● Recorded data:
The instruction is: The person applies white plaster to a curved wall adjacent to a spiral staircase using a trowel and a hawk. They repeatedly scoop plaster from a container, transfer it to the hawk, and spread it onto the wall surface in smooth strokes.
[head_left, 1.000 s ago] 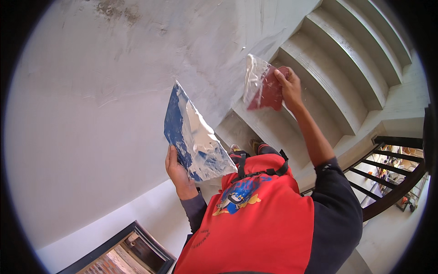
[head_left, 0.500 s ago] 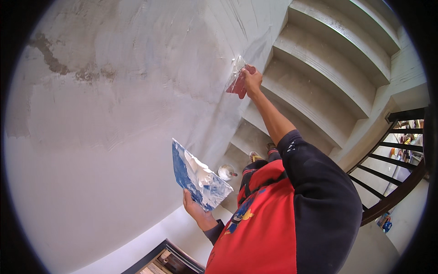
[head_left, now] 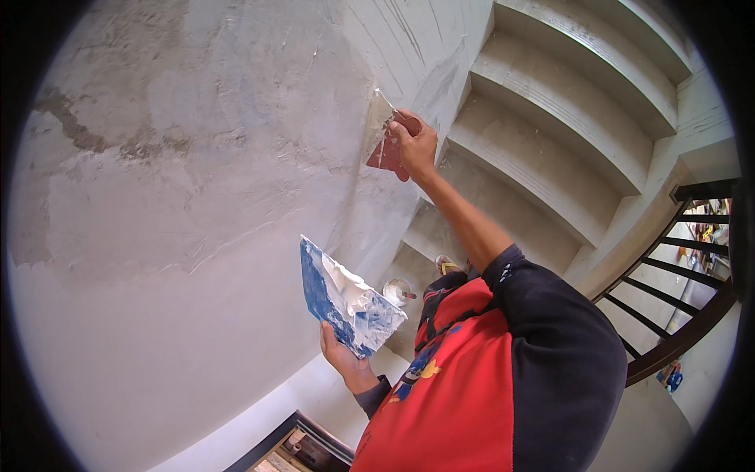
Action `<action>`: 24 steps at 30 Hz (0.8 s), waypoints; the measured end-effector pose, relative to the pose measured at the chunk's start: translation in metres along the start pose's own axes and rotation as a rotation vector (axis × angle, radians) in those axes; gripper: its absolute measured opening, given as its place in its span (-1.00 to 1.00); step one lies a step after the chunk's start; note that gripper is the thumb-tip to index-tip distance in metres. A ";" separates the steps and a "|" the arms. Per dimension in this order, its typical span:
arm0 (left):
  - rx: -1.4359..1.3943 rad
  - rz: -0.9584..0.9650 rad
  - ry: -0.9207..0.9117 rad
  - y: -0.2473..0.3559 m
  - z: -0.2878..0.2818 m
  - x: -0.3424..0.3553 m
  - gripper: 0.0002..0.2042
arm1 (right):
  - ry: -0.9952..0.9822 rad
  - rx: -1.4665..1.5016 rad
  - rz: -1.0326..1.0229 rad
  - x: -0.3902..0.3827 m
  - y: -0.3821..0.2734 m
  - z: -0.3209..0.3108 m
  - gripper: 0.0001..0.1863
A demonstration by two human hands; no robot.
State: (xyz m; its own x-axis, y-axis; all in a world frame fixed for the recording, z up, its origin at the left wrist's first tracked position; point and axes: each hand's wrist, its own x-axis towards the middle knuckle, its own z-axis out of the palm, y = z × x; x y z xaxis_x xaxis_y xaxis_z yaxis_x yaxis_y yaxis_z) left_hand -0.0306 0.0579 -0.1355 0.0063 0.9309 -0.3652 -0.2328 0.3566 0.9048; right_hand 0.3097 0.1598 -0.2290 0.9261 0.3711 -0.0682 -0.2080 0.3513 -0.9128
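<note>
Watching through the head camera, I have a grey wall [head_left: 157, 220] filling the far left, rough and mottled higher up, where a jagged brown patch [head_left: 75, 126] shows, and smoother and paler lower down. Along the bottom edge, I can make out part of a dark-framed opening [head_left: 303, 444]. Next comes the left hand [head_left: 344, 362], grasping a flat blue board [head_left: 318, 291] by its near edge; some of those fingers are hidden beneath it, so I cannot tell how they lie. The board sits tilted in front of the wall, carrying a thick ridge of white paste [head_left: 346, 289] across its middle, with thinner smears toward its right corner. Farther up, the reddish-brown spreader [head_left: 385, 155] is at the wall, near where it meets the stairs, its outer part coated with pale paste; I cannot tell whether its edge touches the surface. The right hand [head_left: 417, 149] has it clenched, thumb laid along the near face and the other fingers mostly out of my sight. Just right of the board, I see a round container [head_left: 397, 291] with whitish contents, then a sandalled foot [head_left: 447, 265] on a step. The person's red top [head_left: 448, 377] and dark sleeve [head_left: 566, 362] take up the lower middle, below curving grey stairs [head_left: 543, 141]. At far right, I get a dark railing [head_left: 676, 330], with blurred clutter [head_left: 704, 228] beyond its bars.
</note>
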 end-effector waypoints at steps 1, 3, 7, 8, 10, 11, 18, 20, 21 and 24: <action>-0.002 0.000 0.001 -0.001 -0.001 0.001 -0.59 | -0.014 0.045 0.023 -0.004 -0.005 0.000 -0.75; 0.013 0.006 -0.007 0.004 -0.004 0.003 -0.59 | -0.042 0.058 0.039 -0.022 -0.028 0.003 -0.76; 0.077 0.013 0.002 0.008 -0.002 0.006 -0.61 | -0.210 -0.053 -0.007 -0.054 -0.066 -0.021 -0.77; 0.083 0.022 -0.009 0.006 -0.001 0.008 -0.61 | -0.282 -0.075 -0.025 -0.057 -0.072 -0.037 -0.77; 0.107 0.041 -0.036 0.004 0.001 0.010 -0.63 | -0.493 -0.199 -0.040 -0.069 -0.105 -0.068 -0.79; 0.123 0.053 -0.055 0.006 0.007 0.008 -0.65 | -0.603 -0.223 -0.060 -0.078 -0.123 -0.080 -0.80; -0.042 -0.008 -0.202 0.010 0.017 0.009 -0.70 | -1.064 -0.454 -1.154 -0.106 -0.199 -0.072 -0.82; -0.067 -0.035 -0.217 0.014 0.020 0.006 -0.70 | -1.149 -0.442 -1.233 -0.113 -0.197 -0.066 -0.82; -0.078 -0.049 -0.229 0.015 0.022 0.004 -0.70 | -1.149 -0.409 -1.219 -0.117 -0.193 -0.069 -0.79; -0.126 -0.060 -0.105 0.020 0.034 -0.005 -0.74 | -1.112 -0.343 -1.195 -0.128 -0.169 -0.089 -0.61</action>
State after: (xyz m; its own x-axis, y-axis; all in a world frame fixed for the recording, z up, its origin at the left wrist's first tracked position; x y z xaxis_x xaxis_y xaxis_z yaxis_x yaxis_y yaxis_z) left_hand -0.0024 0.0630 -0.1084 0.1242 0.9138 -0.3866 -0.3493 0.4049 0.8450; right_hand 0.2543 -0.0233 -0.1018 -0.1897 0.4928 0.8492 0.6177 0.7322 -0.2869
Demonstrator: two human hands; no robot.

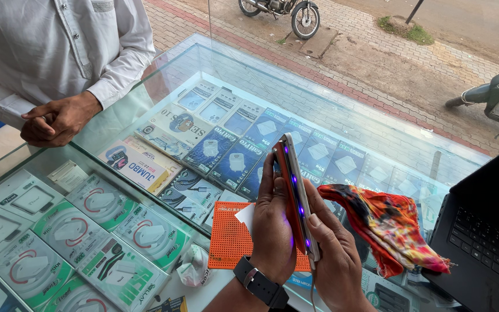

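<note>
Phone held edge-up between two hands above a glass display counter

The left hand (272,222) cups the smartphone (295,193) from nine o'clock, fingers closed along its orange back, while the right hand (336,254) pinches the lower edge from four o'clock. The phone stands nearly upright over the glass counter (215,63); a loosened grip could likely drop it onto the glass. The patterned cloth (388,222) at three o'clock and the laptop (486,231) crowd that side.
</note>
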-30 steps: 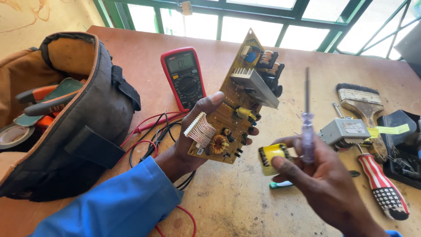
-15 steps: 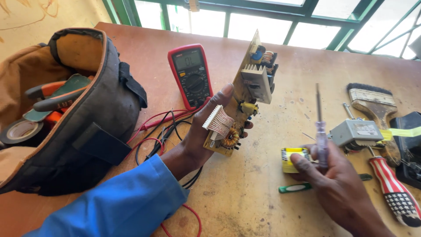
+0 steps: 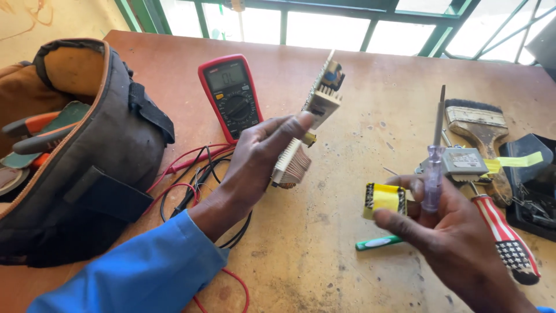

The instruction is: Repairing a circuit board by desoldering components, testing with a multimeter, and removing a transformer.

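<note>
Two hands work above the middle of the wooden worktop point(image 3: 359, 104). Left hand point(image 3: 258, 165), in a blue sleeve, grips a circuit board point(image 3: 313, 116) edge-on, tilted, thumb along its upper side. Right hand point(image 3: 457, 232) pinches a small yellow-wrapped transformer point(image 3: 384, 198) and also holds a clear-handled tester screwdriver point(image 3: 433, 168) upright. Behind the left hand lies a red multimeter point(image 3: 230, 95), its red and black leads point(image 3: 191, 179) trailing under the wrist. An open tool bag point(image 3: 87, 156) fills the left edge. Toward the right edge sit a paintbrush point(image 3: 478, 124), a grey metal component point(image 3: 463, 162), a striped-handled screwdriver point(image 3: 509, 243), and a black case point(image 3: 536, 185). A green pen-like item point(image 3: 379, 242) lies just under the right hand.
</note>
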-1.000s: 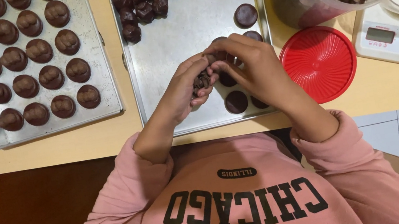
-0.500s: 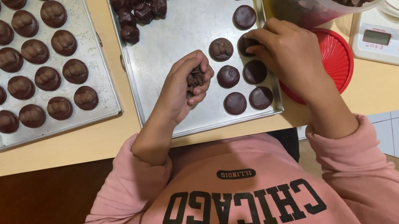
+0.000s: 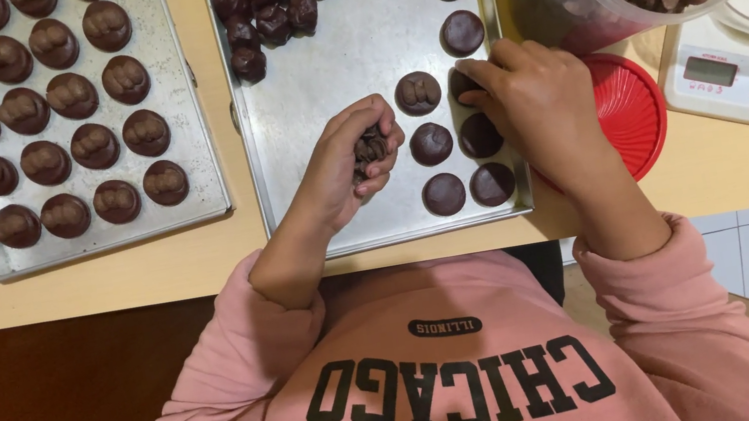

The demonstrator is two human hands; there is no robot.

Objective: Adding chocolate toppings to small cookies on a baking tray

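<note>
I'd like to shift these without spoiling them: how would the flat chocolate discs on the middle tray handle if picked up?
The chocolate discs look soft: one carries a pressed topping, so fingers would probably dent them. Lying flat on the metal tray, they likely slide rather than roll.

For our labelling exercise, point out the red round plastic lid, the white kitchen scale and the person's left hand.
red round plastic lid (image 3: pixel 634 111), head view, ribbed top
white kitchen scale (image 3: pixel 737 74), head view, front panel
left hand (image 3: pixel 351 162), head view, knuckles

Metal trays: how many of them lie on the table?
2. The left tray holds rows of topped chocolates; the middle tray lies under the left hand, which grips chocolate pieces. None seems hidden.
</note>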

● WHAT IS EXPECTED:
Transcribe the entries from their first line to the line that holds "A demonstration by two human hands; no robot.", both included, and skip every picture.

● WRITTEN ANSWER:
The instruction is: The person applies white plaster to a curved wall adjacent to a spiral staircase using a trowel and a hawk. They repeatedly scoop plaster from a container, transfer it to the hawk, and spread it onto the wall surface in smooth strokes.
[head_left, 1.000 s ago] 
[head_left, 0.500 s ago] 
[head_left, now] 
Action `<action>`: 24 steps at 30 Hz (0.8 s), waypoints; the measured end-effector pose, relative to the pose measured at the chunk's start: translation in metres along the start pose's own axes and rotation as a rotation vector (axis × angle, radians) in those axes; gripper: its absolute measured opening, given as its place in its span (-1.00 to 1.00); step one lies a step after the chunk's start; note that gripper is the thumb-tip to index-tip distance in metres. A ";" separates the steps and a "|" the arms. Per dimension in this order, its typical span:
arm0 (left):
  - rx: -1.4359..1.3943 rad
  - rz: -0.9584..0.9650 rad
  - ry: -0.9207..0.9117 rad
  - y: -0.2473..0.3559 m
  - z: -0.2878..0.2818 m
  - x: -0.3424..0.3553 m
  - gripper: 0.0002..0.2042
arm1 (right):
  - ry: -0.9952..0.9822 rad
  - rx: -1.4665..1.5016 rad
  - rz: -1.0326..1.0229 rad
  - x: -0.3902..0.3827 m
  - y: -0.3821..0.2734 m
  - z: -0.3209..0.3108 m
  - gripper: 0.0001..0.1863
A demonstration by two human hands; no robot.

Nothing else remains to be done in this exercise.